By: Ken Williams (kenw) 2007-06-13 09:39:23

This problem still exists in 1.2.13, it just happens MUCH less often.  We're down from locking up 3-5 times a day to once a week.

So, while it's a huge improvement it still isn't acceptable for a phone system to just stop working once a week on a random transfer.  

My offer of a bounty still exists, I need to know how to go about getting this fixed.

By: Ken Williams (kenw) 2007-06-22 10:49:02

I have FINALLY found a way to reproduce this problem.

All this time I've thought it was a random lockup.  Turns out it's happening the same way every time (more than likely) and no one put 2 & 2 together.

Here's the scenario:
1. Outside call comes in and gets TRNF parked.
2. 45 seconds goes by and it rings back to the transferer (the timeout specified in features.conf)
3. Outside call again gets TRNF parked.
4. 45 seconds goes by, it rings back to the transferer
5. Outside call again gets TRNF parked.  Entire SIP channel dies.

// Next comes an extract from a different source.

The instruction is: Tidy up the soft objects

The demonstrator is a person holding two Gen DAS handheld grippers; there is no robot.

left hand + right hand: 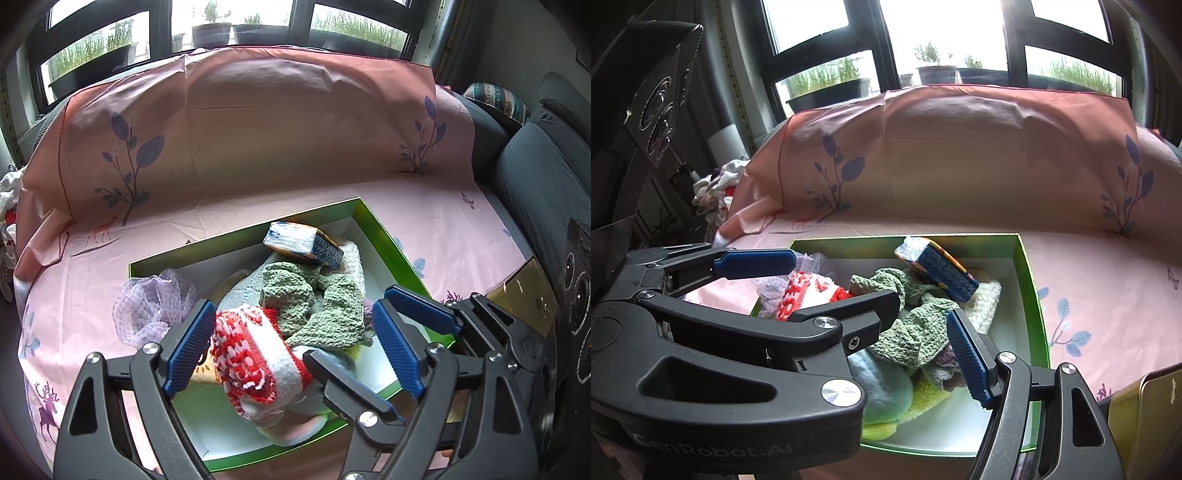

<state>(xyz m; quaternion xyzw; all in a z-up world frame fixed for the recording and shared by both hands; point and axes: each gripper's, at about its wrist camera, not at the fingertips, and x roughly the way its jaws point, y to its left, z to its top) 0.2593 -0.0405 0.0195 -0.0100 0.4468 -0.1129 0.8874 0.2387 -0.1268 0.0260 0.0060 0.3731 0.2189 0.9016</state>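
Daylight from windows (945, 33) behind, panes blown out; strong fisheye bending, dark vignetted corners; focus sharp.

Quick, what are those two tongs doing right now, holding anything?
Left tongs: open over the red-and-white knit, not gripping it.
Right tongs: open, holding nothing.

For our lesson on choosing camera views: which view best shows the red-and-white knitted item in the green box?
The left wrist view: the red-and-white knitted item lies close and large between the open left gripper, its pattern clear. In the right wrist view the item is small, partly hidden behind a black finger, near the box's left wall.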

Every time the same call is TRNF parked for the 3rd time, SIP dies and the only resolution is a reboot.

I'll be trimming logs of the 1.4.5 build I put on a few days ago and attaching them shortly.

By: Ken Williams (kenw) 2007-06-22 14:16:13

I've uploaded the trimmed log, it took about 1 hour to go through and get a clean log without all the calls in between (amazing how many calls happen in 3 minutes some days).  I've added a couple of notes marked by *******.  Basically you can watch the call come in, watch it get REFER'd to park(201), watch it ring back, get REFER'd again, ring back, REFER'd again and die.  The 3rd REFER hangs up at:

[Jun 22 09:40:28] DEBUG[15793] channel.c: Planning to masquerade channel Zap/2-1 into the structure of Parking/Zap/2-1
[Jun 22 09:40:28] DEBUG[15793] channel.c: Done planning to masquerade channel Zap/2-1 into the structure of Parking/Zap/2-1

Where as the REFER's before that continue on.

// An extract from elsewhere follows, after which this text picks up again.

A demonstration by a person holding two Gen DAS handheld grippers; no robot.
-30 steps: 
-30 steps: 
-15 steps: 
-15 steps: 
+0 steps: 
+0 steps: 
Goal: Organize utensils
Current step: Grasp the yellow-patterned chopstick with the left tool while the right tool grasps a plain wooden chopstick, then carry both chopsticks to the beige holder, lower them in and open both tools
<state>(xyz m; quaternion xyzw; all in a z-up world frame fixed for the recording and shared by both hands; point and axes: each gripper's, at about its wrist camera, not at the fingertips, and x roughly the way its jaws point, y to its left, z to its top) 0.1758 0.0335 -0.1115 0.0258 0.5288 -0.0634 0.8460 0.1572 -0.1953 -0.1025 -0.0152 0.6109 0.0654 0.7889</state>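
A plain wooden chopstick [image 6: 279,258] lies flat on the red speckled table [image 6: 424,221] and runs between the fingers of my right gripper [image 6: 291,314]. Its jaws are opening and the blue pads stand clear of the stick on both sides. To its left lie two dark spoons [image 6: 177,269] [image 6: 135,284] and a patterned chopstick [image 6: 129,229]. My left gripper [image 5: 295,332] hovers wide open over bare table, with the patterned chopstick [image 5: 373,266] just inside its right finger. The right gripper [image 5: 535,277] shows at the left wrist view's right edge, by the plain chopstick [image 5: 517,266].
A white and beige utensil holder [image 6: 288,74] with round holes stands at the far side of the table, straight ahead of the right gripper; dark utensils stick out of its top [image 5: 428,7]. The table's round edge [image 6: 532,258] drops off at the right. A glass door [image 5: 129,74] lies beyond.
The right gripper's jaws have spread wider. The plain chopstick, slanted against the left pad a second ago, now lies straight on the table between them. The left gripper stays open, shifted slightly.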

Now that I have a reproducable problem if someone would like access to my box (it would have to be after hours though) I'm happy to open it up, just let me know how you want to go about it.

Thanks!

By: Ken Williams (kenw) 2007-07-19 09:26:53

*UPDATE*

So I had tried damn near everything and was about to throw the whole damn system out when it appears I may have finally found the real problem.

First, things I have done between last post and now.

1. Remove all signs of asterisk & reinstall latest 1.4.x - no good
2. Remove all signs of asterisk & reinstall latest 1.2.x - no good
3. Setup new server, clean install of everything, latest 1.4.x, copied config from existing server - no good (this killed me)
4. Redo configuration from scratch - no good (this REALLY killed me)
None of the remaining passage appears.